Es más, hay quienes, desde una posición social desahogada o desde el éxito profesional, presumen su incultura libresca, incluso exagerándola, y se ufanan de no haber necesitado los libros y la lectura sino para pasar los exámenes y para sacar la carrera. Las credenciales y los títulos, los diplomas y el curriculum relevan con mucha frecuencia la práctica cultural (recordemos el conocido chiste de quien ante las visitas, muestra su enfado por haber recibido un libro de regalo cuando en casa ya tenía uno).
En este sentido, no deja de tener razón Zaid cuando sostiene que quien regala libros reparte obligaciones, pues no se ha encontrado mejor fórmula para ahuyentar a la gente de la lectura que encomiando excesivamente su valor práctico cuando sus beneficios son tan inciertos.
Más todavía: no es un secreto para nadie que la obligatoriedad de la lectura desde las aulas ha llevado a resultados contraproducentes porque se fundamenta, implícita y a veces explícitamente, en la creencia de que leer es aburrido, lo cual se ejemplifica también con el ejercicio asalariado de quienes imponen la lectura como tarea pero ellos mismos no la disfrutan y en el peor de los casos ni siquiera la practican.
Son por demás interesantes y significativos los resultados de la mayor parte de las investigaciones sobre conducta lectora en niños y adolescentes.
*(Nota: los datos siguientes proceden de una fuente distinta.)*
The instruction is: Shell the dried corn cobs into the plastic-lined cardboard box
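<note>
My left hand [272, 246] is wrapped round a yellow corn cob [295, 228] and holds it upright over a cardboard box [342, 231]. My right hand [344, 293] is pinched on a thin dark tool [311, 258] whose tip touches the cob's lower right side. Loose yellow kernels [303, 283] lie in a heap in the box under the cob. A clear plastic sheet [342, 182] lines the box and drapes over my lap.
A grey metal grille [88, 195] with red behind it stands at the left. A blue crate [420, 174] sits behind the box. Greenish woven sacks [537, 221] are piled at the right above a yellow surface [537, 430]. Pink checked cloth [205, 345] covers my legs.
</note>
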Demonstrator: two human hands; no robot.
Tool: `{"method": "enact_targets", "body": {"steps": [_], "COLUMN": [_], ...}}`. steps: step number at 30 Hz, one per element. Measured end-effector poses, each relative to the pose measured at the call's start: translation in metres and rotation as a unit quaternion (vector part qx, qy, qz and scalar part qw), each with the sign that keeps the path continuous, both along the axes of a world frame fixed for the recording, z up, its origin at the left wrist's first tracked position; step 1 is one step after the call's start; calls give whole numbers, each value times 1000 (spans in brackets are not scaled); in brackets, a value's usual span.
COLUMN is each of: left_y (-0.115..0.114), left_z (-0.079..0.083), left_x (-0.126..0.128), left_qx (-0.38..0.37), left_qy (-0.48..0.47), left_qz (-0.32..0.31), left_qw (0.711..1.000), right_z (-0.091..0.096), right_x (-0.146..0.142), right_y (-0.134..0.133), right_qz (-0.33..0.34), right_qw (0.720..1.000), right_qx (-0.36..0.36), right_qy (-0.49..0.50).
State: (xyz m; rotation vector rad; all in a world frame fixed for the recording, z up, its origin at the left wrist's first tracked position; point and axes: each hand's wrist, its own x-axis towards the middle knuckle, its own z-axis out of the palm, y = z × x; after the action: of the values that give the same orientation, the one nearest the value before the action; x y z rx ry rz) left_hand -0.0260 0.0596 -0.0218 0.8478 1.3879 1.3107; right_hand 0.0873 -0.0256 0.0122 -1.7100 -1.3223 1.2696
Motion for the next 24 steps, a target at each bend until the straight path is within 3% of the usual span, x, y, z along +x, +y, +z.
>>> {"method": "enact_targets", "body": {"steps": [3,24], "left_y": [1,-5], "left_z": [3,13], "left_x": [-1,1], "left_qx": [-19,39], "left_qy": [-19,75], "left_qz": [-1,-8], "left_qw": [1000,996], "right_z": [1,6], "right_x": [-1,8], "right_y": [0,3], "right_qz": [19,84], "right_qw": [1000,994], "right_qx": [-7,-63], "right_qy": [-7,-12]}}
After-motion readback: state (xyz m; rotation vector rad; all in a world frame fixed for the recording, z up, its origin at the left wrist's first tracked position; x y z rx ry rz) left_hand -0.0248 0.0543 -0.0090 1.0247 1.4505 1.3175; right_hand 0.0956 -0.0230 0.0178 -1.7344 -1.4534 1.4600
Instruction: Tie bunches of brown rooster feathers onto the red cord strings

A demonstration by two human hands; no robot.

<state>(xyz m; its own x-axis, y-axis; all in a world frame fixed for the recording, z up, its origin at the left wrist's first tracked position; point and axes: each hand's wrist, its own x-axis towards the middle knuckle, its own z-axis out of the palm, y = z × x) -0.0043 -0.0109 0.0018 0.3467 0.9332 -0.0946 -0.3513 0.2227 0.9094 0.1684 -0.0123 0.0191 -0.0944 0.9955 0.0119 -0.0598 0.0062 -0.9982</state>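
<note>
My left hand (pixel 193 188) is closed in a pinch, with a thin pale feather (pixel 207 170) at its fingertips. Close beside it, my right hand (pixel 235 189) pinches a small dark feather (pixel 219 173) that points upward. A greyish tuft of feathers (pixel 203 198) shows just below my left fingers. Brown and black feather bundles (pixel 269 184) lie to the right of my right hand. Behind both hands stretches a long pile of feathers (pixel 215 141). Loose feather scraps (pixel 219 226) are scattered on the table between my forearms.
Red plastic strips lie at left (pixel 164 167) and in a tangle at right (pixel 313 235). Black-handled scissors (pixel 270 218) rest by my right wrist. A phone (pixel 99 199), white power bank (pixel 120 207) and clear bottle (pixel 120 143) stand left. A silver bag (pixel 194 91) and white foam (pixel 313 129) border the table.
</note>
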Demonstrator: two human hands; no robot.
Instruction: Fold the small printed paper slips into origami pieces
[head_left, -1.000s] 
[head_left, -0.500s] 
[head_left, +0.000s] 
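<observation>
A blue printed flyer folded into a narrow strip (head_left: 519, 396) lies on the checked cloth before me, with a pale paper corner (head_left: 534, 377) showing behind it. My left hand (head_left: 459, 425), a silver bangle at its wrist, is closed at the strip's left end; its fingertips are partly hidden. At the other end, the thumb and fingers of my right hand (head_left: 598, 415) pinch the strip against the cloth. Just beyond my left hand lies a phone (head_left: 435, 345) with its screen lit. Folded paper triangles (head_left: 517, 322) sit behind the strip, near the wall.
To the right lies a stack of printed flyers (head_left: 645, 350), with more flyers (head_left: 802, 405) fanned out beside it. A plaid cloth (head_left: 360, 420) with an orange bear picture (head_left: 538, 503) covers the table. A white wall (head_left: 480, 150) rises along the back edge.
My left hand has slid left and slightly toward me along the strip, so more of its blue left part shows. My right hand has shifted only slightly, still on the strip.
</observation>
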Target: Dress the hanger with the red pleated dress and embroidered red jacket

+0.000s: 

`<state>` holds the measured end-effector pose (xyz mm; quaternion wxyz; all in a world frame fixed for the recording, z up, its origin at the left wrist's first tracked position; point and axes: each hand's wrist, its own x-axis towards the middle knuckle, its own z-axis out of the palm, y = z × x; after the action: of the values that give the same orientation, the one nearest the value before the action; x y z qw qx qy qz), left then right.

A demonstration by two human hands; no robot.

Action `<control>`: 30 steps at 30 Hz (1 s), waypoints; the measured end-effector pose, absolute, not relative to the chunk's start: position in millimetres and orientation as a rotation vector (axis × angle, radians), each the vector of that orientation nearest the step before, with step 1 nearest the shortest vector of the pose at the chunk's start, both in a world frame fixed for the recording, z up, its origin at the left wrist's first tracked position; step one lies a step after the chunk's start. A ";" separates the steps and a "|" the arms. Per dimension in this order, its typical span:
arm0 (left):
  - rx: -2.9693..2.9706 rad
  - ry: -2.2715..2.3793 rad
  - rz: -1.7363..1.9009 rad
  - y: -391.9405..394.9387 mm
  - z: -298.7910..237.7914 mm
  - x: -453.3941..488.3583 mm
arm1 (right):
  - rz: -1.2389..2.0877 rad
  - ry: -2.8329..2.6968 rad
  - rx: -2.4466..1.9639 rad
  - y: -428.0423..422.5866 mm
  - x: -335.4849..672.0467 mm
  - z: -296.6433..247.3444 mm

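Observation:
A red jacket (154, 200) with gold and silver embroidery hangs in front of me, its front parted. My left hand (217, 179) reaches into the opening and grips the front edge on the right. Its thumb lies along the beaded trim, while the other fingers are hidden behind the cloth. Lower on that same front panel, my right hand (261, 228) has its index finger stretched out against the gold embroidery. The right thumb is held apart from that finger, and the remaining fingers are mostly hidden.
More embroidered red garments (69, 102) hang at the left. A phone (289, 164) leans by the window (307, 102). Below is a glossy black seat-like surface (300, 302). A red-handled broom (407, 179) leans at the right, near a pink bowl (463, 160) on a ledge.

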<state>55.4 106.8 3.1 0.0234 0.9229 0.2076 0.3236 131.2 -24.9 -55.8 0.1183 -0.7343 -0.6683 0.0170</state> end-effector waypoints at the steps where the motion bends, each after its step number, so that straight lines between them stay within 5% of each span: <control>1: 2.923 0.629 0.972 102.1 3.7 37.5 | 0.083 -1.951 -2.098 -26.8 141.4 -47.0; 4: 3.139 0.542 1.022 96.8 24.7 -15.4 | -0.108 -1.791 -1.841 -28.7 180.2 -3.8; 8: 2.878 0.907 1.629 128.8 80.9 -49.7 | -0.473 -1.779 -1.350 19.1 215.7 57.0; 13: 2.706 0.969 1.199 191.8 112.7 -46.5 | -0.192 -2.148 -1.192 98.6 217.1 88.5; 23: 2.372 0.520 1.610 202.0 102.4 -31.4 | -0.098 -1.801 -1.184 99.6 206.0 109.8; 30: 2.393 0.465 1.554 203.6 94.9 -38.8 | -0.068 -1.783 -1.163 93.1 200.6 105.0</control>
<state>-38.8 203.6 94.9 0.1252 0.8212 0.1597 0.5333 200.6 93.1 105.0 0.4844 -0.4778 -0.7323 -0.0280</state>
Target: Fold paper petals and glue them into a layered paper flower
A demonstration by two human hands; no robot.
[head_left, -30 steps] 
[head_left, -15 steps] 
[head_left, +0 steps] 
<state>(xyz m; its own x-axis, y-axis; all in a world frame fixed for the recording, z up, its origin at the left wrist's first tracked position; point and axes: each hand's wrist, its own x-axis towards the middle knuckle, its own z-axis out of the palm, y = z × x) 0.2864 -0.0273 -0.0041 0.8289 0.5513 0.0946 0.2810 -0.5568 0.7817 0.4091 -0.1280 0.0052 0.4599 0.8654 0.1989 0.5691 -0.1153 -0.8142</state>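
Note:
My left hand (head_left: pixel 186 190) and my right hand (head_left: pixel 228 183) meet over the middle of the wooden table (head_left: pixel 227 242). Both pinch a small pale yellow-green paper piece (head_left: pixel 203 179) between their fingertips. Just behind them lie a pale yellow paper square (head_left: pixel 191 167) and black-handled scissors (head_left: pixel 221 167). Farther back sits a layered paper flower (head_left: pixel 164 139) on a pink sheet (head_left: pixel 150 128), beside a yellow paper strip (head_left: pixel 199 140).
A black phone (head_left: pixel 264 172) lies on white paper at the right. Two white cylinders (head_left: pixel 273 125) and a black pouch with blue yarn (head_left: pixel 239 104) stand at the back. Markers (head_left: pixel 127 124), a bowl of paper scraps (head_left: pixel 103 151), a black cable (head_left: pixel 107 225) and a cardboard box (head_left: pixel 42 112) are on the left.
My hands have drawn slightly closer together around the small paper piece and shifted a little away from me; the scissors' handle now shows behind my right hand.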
Destaca el hecho de que la lectura como obligación (impuesta sobre todo por los profesores) esté dirigida a cumplir con los requisitos escolares, bajo la premisa de que la lectura (que en los escolares es por lo general esporádica y de muy breves periodos) tiene fundamentalmente una función práctica, y no se toma en cuenta el interés personal.
Estas investigaciones concluyen también que la actitud del adolescente y del joven hacia la lectura adquiere otra dimensión, evidentemente placentera, cuando más que asignársela como un deber se le transmite por recomendación (sea del profesor, de los padres, de los amigos, del bibliotecario), sin que el estímulo sea la recompensa de la calificación.
En el desarrollo de una mayor independencia del adolescente respecto de quienes exigen el cumplimiento de la lectura como una tarea escolar, su conducta lectora privilegia la satisfacción más que el deber, y la identificación personal, íntima, con aquello que lee.
Leer tiene un carácter en gran medida extracurricular. Las bibliotecas públicas, las salas de lectura y los clubes del libro, junto con los editores, los especialistas en cultura escrita y los autores, pueden incidir de modo determinante para que el hábito de la lectura de calidad adquiera su valor de apoyo a la educación continua y permanente, más allá de la boleta de calificaciones.
Es cierto y no hay que perderlo de vista, que las bibliotecas públicas no son únicamente espacios para la lectura recreativa, pero una de sus funciones contempla este aspecto, y el préstamo a domicilio y los servicio similares de las salas de lectura, con la necesaria promoción y la difusión adecuada pueden y deben influir para que los usuarios sean también lectores y para que la escuela reconozca ese bien sin material de la lectura, que suele dar mejores resultados cuando se hacen sentir menos el carácter obligatorio y el autoritarismo de la rígida disciplina.